Edition Spielwiese followed this first release with Rosenberg's Indian Summer at SPIEL '17, and now for 2018 the company is closing out this tile-laying trilogy with Spring Meadow, which will actually debut in July, not in October at SPIEL '18. Here's an overview of the game from the publisher:
The complexity of Spring Meadow — the most interactive of the trilogy — is set in between those two games, and fans of the trilogy will find familiar elements combined in an innovative way.
Place your meadow tiles with 0-2 holes skillfully on your mountain board to receive extra tiles when creating or expanding groups of holes. Find your way around the burrows of the marmots because they can restrict you during tile placement. Scoring takes place depending on the players' selection of meadow tiles from a central game board. Whoever has the largest meadow during a scoring receives a hiking pin, and the first player to earn their second hiking pin during scoring wins.

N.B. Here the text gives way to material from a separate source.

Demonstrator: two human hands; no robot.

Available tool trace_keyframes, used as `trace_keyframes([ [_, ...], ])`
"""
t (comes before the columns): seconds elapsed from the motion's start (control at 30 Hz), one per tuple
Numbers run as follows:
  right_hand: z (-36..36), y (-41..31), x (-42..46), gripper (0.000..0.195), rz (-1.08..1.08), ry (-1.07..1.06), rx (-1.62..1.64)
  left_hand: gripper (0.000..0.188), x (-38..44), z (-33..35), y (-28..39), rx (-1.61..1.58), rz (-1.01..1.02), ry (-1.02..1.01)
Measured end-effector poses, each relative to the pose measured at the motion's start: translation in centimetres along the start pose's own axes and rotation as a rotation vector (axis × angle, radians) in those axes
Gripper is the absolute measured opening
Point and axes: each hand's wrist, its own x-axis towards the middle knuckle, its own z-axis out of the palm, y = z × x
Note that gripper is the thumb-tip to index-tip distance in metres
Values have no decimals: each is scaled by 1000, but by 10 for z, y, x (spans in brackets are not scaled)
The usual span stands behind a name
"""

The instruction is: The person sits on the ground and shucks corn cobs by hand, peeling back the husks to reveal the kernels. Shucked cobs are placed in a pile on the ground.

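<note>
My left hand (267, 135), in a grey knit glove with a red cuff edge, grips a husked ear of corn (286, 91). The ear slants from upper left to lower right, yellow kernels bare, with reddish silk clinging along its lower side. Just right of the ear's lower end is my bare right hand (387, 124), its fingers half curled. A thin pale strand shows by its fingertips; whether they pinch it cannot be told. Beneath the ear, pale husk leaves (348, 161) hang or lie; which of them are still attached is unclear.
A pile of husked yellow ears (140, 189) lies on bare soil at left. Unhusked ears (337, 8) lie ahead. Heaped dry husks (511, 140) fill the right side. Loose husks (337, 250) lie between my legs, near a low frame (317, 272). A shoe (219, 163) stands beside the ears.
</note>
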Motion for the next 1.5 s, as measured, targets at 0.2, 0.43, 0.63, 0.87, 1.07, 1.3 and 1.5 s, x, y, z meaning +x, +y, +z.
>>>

New puzzle challenges are guaranteed with 172 tiles in 49 shapes.
Says Edition Spielwiese's Michael Schmitt, "Spring Meadow is the most strategic game of the trilogy as it allows the players to go for either a short-term or a long-term strategy. The first player who wins two scorings (and thereby earns two hiking pins) wins, so there is a trade-off between an early game rush or the preparation for later scoring advantages."
When placing a tile, you can earn extra tiles by creating groups of holes on your mountain board or by extending these groups. The maximum size of the extra tile depends on the number of holes in a group.
Your individual mountain board starts with a number of marmot burrows on it, and these burrows count as covered spaces when determining whether a row is completely filled. At the start of the game, you cannot place a meadow tile over a burrow, but if you place a tile so that you can see the burrow through the hole in this tile, then this counts as a cleared burrow, which allows you to cover a burrow on a future turn. To represent this, you take a marmot token from the supply, and when you do place a tile so that it covers a burrow, you place the marmot token on the already cleared burrow. Pop goes the marmot!
During a scoring, cleared burrows are worth one point each, but the winner of a scoring must cover all of their cleared burrows with marmots. Says Schmitt, "These burrows add more choices and restrictions for the players. You can always puzzle around them, but you can also use them to your advantage."